What the task asks>
The lines below must be transcribed exactly as given, with the images removed.

Dataset content>
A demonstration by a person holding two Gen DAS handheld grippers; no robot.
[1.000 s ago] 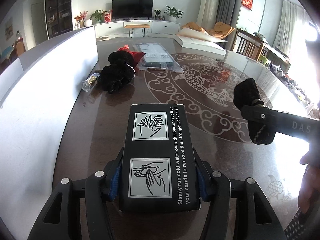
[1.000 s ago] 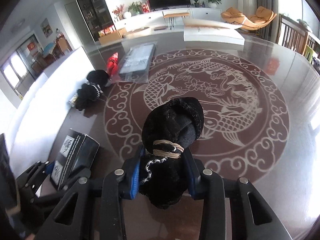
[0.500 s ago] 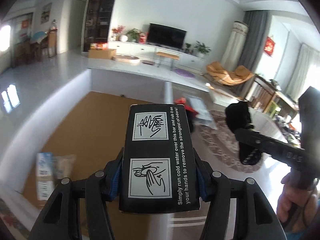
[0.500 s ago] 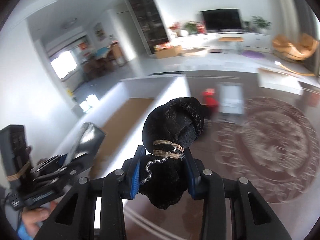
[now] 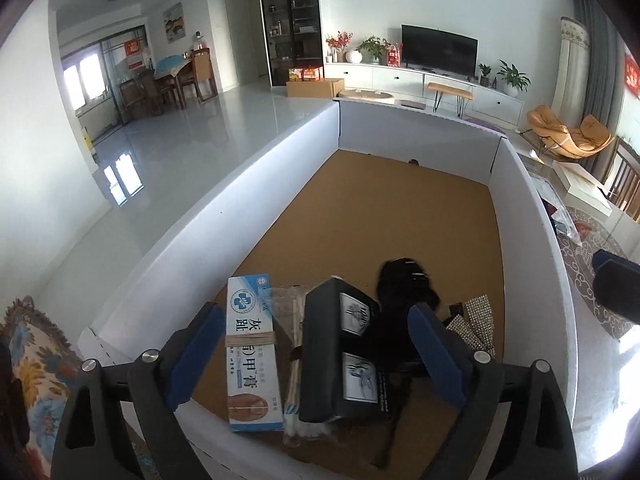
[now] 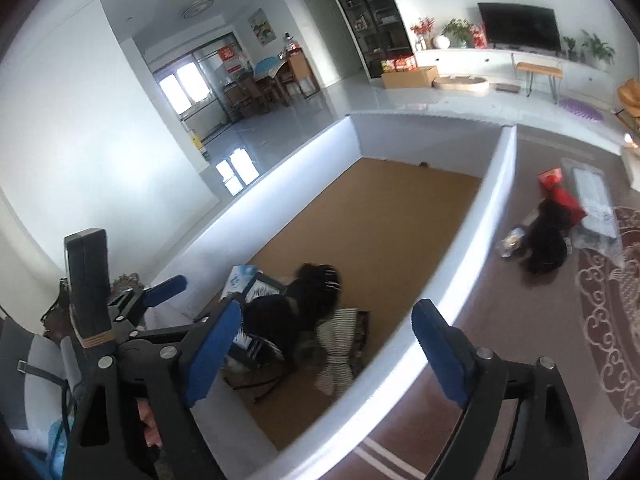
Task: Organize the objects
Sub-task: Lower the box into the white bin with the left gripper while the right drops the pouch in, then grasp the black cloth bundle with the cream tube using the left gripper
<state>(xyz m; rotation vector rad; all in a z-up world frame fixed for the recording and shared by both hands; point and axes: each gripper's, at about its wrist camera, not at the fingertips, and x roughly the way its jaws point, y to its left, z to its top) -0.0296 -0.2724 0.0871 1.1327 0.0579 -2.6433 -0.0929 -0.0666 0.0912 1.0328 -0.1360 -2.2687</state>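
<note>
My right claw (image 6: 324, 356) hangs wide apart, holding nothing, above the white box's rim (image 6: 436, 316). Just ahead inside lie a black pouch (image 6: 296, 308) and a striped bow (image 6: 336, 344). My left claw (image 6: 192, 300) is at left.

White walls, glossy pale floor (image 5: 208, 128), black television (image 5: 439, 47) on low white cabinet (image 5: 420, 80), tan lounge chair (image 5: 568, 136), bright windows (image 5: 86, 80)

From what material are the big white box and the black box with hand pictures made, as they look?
Big white box: probably cardboard, with smooth matte white walls and a bare brown floor like kraft board.
Black box with hand pictures: likely printed cardboard, with sharp folded edges and a slight sheen.
</note>
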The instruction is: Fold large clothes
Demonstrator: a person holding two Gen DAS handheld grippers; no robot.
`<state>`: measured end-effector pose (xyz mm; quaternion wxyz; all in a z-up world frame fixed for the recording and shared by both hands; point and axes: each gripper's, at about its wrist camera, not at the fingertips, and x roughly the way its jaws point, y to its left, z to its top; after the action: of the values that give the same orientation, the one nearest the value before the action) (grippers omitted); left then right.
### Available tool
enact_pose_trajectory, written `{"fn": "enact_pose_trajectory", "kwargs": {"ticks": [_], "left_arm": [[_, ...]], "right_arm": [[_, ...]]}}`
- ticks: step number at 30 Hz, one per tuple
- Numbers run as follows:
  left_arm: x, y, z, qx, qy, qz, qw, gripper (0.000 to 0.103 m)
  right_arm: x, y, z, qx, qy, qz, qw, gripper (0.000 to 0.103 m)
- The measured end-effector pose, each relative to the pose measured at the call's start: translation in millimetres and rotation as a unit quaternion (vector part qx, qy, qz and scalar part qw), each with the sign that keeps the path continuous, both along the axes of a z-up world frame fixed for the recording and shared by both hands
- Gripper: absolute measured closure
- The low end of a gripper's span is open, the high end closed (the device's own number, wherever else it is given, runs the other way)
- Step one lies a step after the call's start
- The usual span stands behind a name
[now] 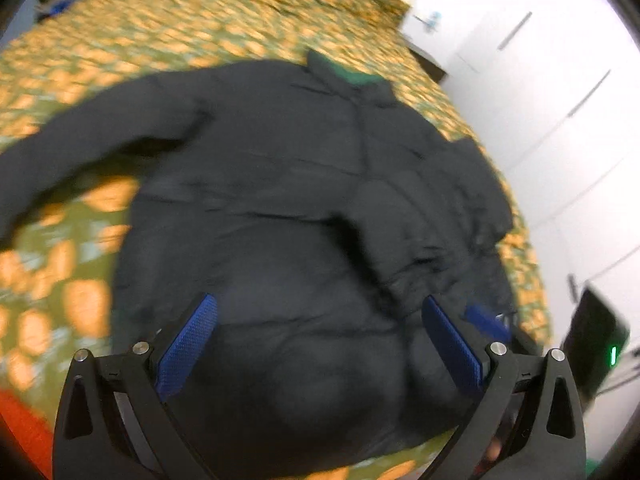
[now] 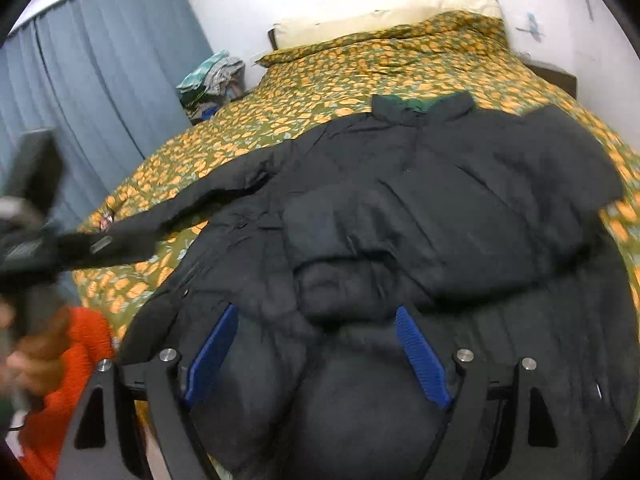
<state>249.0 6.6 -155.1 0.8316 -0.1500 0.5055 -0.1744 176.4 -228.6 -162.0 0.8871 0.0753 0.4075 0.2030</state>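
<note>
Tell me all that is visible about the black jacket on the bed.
The black jacket is puffy and quilted, with a dull fabric look and green lining at the collar. It lies front up on the flower-patterned bedspread, collar toward the pillow. One sleeve stretches out flat to the picture's left; the other is folded across the chest. Neither open gripper holds it.

We hold two black grippers. The left gripper [image 1: 320, 340] has two blue bumpy pads [image 1: 186, 354] on thin black arms shaped like triangles, with round silver screws [image 1: 141, 347] on top. The right gripper [image 2: 316, 354] looks the same, with blue pads [image 2: 422, 356] and silver screws [image 2: 465, 355]. We wear a fuzzy orange sleeve [image 2: 68, 380].
</note>
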Motion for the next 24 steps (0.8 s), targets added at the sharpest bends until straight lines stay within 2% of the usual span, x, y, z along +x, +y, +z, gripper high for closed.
{"fn": "enact_pose_trajectory", "kwargs": {"ticks": [2, 4, 6, 8, 11, 14, 18, 20, 24], "left_arm": [[28.6, -22.6, -15.1, -0.020, 0.024, -0.024, 0.9992, 0.001], [51.7, -42.6, -31.0, -0.017, 0.045, -0.028, 0.9985, 0.003], [71.3, -60.4, -43.8, 0.002, 0.056, -0.025, 0.9981, 0.022], [84.0, -78.9, -51.2, 0.024, 0.068, -0.040, 0.9966, 0.087], [94.9, -92.3, -35.3, 0.058, 0.059, -0.048, 0.9954, 0.093], [119.2, -97.2, 12.4, 0.108, -0.006, -0.062, 0.9922, 0.094], [159.3, -89.3, 57.0, 0.164, -0.073, -0.045, 0.9826, 0.094], [183.5, -83.2, 62.0, 0.201, -0.094, -0.033, 0.9744, 0.094], [214.6, -58.7, 32.1, 0.236, -0.070, -0.005, 0.9693, 0.093]], "right_arm": [[-14.1, -6.7, -1.3, 0.007, 0.006, -0.011, 1.000, 0.020], [-28.5, -19.2, -1.9, 0.012, 0.010, -0.019, 1.000, 0.020], [-36.6, -21.0, -3.7, 0.016, 0.014, -0.025, 0.999, 0.020], [-43.0, -22.8, -4.6, 0.019, 0.015, -0.029, 0.999, 0.020], [-49.1, -30.0, -6.0, 0.020, 0.015, -0.036, 0.999, 0.020], [-49.6, -41.7, -6.2, 0.027, 0.013, -0.052, 0.998, 0.020], [-43.2, -52.2, -5.1, 0.058, 0.006, -0.058, 0.997, 0.020], [-38.6, -53.8, -5.1, 0.059, 0.004, -0.058, 0.997, 0.020], [-31.8, -63.0, -4.7, 0.059, 0.009, -0.069, 0.996, 0.020]]}}
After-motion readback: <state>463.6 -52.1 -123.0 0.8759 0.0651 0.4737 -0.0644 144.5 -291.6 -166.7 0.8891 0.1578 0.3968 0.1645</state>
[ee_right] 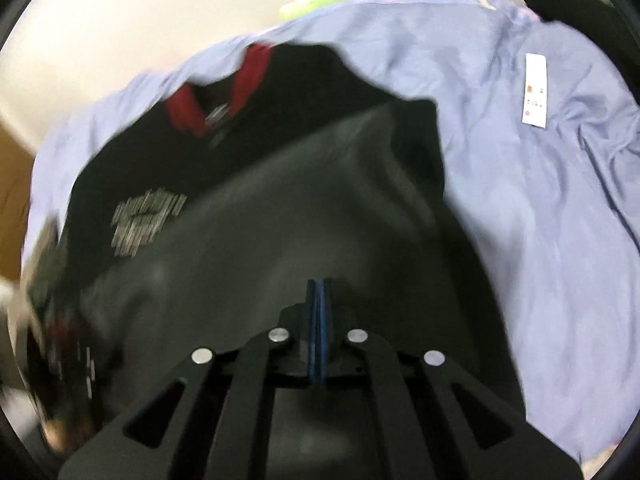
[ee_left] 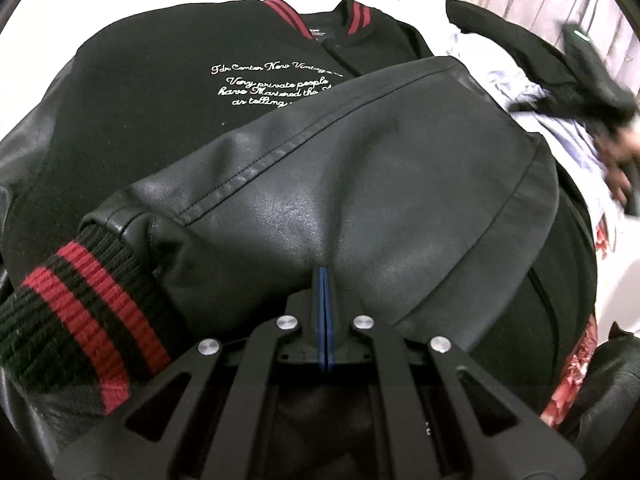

Written solution>
A demonstration by a person holding two Gen DAS handheld grippers; no robot.
[1.000 s ago] 
[1.000 s ago] 
[0.500 s ago] 
[0.500 s ago] 
[now] 
[now] 
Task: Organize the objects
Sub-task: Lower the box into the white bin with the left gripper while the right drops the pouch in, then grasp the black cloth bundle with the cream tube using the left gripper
<state>(xyz m; rotation vector rad; all in a z-up world frame fixed for the recording and shared by both hands; point and axes: each gripper's, at about its wrist camera, not at the fingertips, and x roughly the way its jaws point, y to its left, z to its top) -0.0296 -0.2724 0.0871 1.1327 0.0579 -2.6433 -0.0929 -0.0666 0.0912 1.0328 -0.1360 -2.2687</state>
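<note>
My right claw (image 6: 324, 356) hangs wide apart, holding nothing, above the white box's rim (image 6: 436, 316). Just ahead inside lie a black pouch (image 6: 296, 308) and a striped bow (image 6: 336, 344). My left claw (image 6: 192, 300) is at left.

White walls, glossy pale floor (image 5: 208, 128), black television (image 5: 439, 47) on low white cabinet (image 5: 420, 80), tan lounge chair (image 5: 568, 136), bright windows (image 5: 86, 80)

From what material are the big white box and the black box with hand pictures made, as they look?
Big white box: probably cardboard, with smooth matte white walls and a bare brown floor like kraft board.
Black box with hand pictures: likely printed cardboard, with sharp folded edges and a slight sheen.
</note>
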The instruction is: Fold large clothes
Demonstrator: a person holding two Gen DAS handheld grippers; no robot.
`<state>`: measured end-effector pose (xyz mm; quaternion wxyz; all in a z-up world frame fixed for the recording and shared by both hands; point and axes: each gripper's, at about its wrist camera, not at the fingertips, and x roughly the way its jaws point, y to its left, z to its top; after the action: of the values that give the same orientation, the one nearest the value before the action) (grippers omitted); left then right.
### Available tool
enact_pose_trajectory, written `{"fn": "enact_pose_trajectory", "kwargs": {"ticks": [_], "left_arm": [[_, ...]], "right_arm": [[_, ...]]}}`
- ticks: step number at 30 Hz, one per tuple
- Numbers run as follows:
  left_arm: x, y, z, qx, qy, qz, qw, gripper (0.000 to 0.103 m)
  right_arm: x, y, z, qx, qy, qz, qw, gripper (0.000 to 0.103 m)
- The measured end-effector pose, each relative to the pose measured at the call's start: translation in millimetres and rotation as a unit quaternion (vector part qx, qy, qz and scalar part qw), each with the sign that keeps the path continuous, both along the axes of a z-up world frame fixed for the recording and shared by both hands
- Gripper: absolute measured closure
- The low end of a gripper's span is open, the high end closed (the device's own number, wherever else it is given, runs the other way)
- Step one lies a step after the call's start
- The usual span stands behind a name
[now] 
[now] 
<state>249.0 6.6 -155.1 0.8316 -0.1500 0.5055 -0.1744 176.4 -228.6 -162.0 0.8871 0.0753 0.4075 0.2030</state>
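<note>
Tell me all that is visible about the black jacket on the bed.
The black jacket is puffy and quilted, with a dull fabric look and green lining at the collar. It lies front up on the flower-patterned bedspread, collar toward the pillow. One sleeve stretches out flat to the picture's left; the other is folded across the chest. Neither open gripper holds it.

We hold two black grippers. The left gripper [image 1: 320, 340] has two blue bumpy pads [image 1: 186, 354] on thin black arms shaped like triangles, with round silver screws [image 1: 141, 347] on top. The right gripper [image 2: 316, 354] looks the same, with blue pads [image 2: 422, 356] and silver screws [image 2: 465, 355]. We wear a fuzzy orange sleeve [image 2: 68, 380].
</note>
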Motion for the next 24 steps (0.8 s), targets added at the sharpest bends until straight lines stay within 2% of the usual span, x, y, z along +x, +y, +z, gripper high for closed.
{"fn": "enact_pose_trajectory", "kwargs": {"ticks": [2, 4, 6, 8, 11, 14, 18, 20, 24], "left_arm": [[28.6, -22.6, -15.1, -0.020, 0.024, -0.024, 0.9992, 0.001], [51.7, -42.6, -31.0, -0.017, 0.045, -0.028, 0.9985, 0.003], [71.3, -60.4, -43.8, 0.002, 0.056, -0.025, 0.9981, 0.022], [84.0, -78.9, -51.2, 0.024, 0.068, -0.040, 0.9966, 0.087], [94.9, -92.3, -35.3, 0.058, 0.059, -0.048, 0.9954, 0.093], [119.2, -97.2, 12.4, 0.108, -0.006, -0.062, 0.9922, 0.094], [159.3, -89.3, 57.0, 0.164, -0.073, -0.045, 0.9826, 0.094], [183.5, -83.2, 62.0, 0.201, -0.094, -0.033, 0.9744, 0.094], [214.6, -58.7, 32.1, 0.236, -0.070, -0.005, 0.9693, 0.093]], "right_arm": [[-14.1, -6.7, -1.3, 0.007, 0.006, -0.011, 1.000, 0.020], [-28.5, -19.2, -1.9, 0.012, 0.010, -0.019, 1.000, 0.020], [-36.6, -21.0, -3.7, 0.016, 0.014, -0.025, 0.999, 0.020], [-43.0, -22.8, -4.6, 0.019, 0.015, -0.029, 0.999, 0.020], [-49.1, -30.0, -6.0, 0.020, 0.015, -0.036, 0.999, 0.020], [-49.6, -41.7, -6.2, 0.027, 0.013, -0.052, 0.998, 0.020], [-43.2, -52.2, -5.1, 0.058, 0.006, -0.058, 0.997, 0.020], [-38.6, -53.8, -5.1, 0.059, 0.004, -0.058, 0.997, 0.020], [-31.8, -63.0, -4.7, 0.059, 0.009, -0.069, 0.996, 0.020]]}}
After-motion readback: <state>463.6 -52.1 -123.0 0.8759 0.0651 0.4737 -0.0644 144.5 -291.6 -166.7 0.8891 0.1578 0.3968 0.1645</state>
[ee_right] 
[ee_left] 

There is nothing more to add to the answer.